CMS is proposing to revise the de minimis policy to allow a timed service to be billed without modifier CQ/CO in certain cases. Additionally, through the use of new modifiers (CQ and CO), CMS will identify and make payment at 85 percent of the otherwise applicable Part B payment amount for physical therapy and occupational therapy services furnished in whole or in part by physical therapist assistants and occupational therapy assistants for dates of service on and after Jan. 1, 2022.
CMS is proposing to allow OTPs to furnish counseling and therapy services via audio-only interaction (such as telephone calls) after the conclusion of the COVID-19 PHE in cases where audio/video communication is not available to the beneficiary, including circumstances in which the beneficiary is not capable of or does not consent to the use of devices that permit a two-way audio/video interaction, provided all other applicable requirements are met. CMS is proposing to require that OTPs use a service-level modifier for audio-only services billed using the counseling and therapy add-on code and document in the medical record the rationale for a service being furnished using audio-only services, in order to facilitate program integrity activities.
Other Provisions in the MPFS Proposed Rule
Physician assistant (PA) services: CMS is proposing to make direct payment to PAs for professional services they furnish under Part B beginning Jan. 1, 2022.

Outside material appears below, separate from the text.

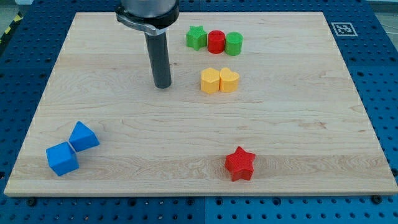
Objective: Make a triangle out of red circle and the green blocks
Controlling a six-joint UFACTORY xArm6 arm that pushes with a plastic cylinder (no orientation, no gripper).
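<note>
The red circle (pixel 216 42) sits near the view's top, in a row between a green star (pixel 196 38) on its left and a green round block (pixel 234 44) on its right; all three touch or nearly touch. My tip (pixel 162 85) rests on the board below and to the left of the green star, well apart from it and to the left of the yellow blocks.
Two yellow blocks (pixel 211 81) (pixel 229 80) sit side by side below the row. A red star (pixel 239 163) lies near the view's bottom. Two blue blocks (pixel 83 136) (pixel 62 158) lie at the bottom left. The wooden board (pixel 311 112) sits on a blue perforated table.
</note>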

Medicare Diabetes Prevention Program: CMS is permanently waiving Medicare enrollment fee for new MDPP suppliers; proposing to shorten the MDPP services period to one year instead of two years; and proposing to restructure payments so MDPP suppliers receive larger payments for participants who reach milestones for attendance and weight loss.

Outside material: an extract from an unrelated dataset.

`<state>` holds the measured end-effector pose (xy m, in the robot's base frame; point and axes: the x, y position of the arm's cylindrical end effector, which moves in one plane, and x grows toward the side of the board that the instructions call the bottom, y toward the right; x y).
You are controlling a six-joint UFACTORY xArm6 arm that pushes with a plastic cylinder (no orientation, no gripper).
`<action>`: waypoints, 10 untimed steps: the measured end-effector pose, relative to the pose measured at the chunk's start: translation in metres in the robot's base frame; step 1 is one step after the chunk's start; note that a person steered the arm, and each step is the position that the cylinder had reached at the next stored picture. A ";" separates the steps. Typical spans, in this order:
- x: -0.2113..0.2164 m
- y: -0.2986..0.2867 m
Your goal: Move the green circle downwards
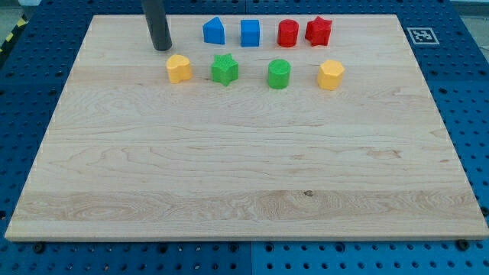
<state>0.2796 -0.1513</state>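
Tip point(162, 47) far-left, just beyond yellow block point(179, 68), well apart from green circle point(279, 74). No fingers, only a bare rod. Circle mid-row, between green star point(225, 69) and right yellow block point(331, 75), red blocks point(288, 33) beyond. Risk: clipping star or blue blocks point(250, 33) in crossing; off-centre contact skews circle sideways.

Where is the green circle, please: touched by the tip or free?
Free: the green circle sits apart from my tip, which is up at the view's left.

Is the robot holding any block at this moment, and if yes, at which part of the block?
Nothing is held. My tip rests on the board apart from every block, above and to the view's left of the yellow block, far from the green circle.
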 end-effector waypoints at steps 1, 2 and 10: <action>0.000 0.030; 0.000 0.095; 0.072 0.202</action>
<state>0.3512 0.0504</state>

Rural health clinics (RHCs) and federally qualified health centers (FQHCs): A proposed change would allow RHCs and FQHCs to report and receive payment for mental health visits furnished via real-time telecommunication technology. CMS is also proposing to make FQHCs and RHCs eligible to receive payment for hospice-attending physician services when provided by a FQHC/RHC physician, nurse practitioner, or PA who is employed or working under contract for an FQHC or RHC, but is not employed by a hospice program, starting Jan. 1, 2022; and allow billing for TCM and other care management services furnished for the same beneficiary during the same service period.

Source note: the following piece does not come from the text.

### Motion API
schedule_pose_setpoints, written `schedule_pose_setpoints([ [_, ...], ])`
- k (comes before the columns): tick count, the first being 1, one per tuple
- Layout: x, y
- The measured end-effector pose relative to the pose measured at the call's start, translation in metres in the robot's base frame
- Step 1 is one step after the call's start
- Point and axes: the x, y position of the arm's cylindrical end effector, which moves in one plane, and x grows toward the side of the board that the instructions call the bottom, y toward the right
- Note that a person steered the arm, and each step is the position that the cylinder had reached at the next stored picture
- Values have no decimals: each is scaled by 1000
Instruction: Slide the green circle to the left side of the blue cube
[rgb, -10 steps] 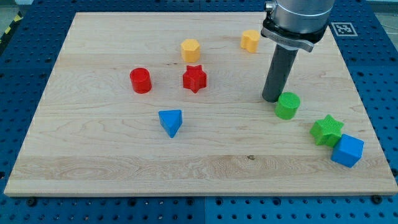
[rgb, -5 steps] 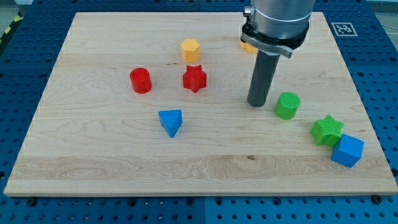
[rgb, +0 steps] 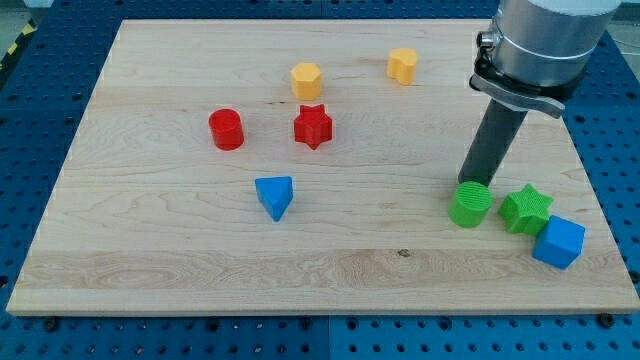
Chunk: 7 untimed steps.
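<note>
Camera view: no containers showing, only a wooden board (rgb: 150, 240). No claw either, just my tip (rgb: 472, 183) touching the green circle (rgb: 470, 206) at its 12 o'clock. Circle sitting upright, a short cylinder, just beside the green star (rgb: 526, 209) at 3 o'clock; blue cube (rgb: 558, 242) lying at 4 o'clock.

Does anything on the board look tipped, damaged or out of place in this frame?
Nothing stands out. All the blocks sit flat on the wooden board. My tip is right behind the green circle, which lies left of the green star and up-left of the blue cube.
</note>
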Motion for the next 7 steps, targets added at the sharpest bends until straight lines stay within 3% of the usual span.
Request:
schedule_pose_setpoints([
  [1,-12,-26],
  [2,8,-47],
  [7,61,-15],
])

Medical nutrition therapy: CMS is proposing to remove the requirement that the medical nutrition therapy referral be made by the “treating physician” and update the glomerular filtration rate to reflect current medical practice.
Appropriate Use Criteria (AUC) Program: CMS is proposing to delay the payment penalty phase of the AUC program until Jan. 1, 2023, or the Jan. 1 that follows the declared end of the PHE for COVID-19.
Pulmonary rehabilitation: CMS is proposing to expand coverage of outpatient pulmonary rehabilitation services paid under Medicare Part B to patients who were hospitalized with COVID-19 and experience persistent symptoms, including respiratory dysfunction, for at least four weeks after hospitalization.
Conversion factor: The proposed CY 2022 MPFS conversion factor is $33.58, down $1.31 from this year.
The proposed rule also addresses changes to other Medicare Part B policies, including code valuations, Medicare Shared Savings Program requirements, updates to the Quality Payment Program, and more. The proposed rule, an addenda, and other supporting documents and tables referenced in the 2022 MPFS proposed rule are available on the CMS website.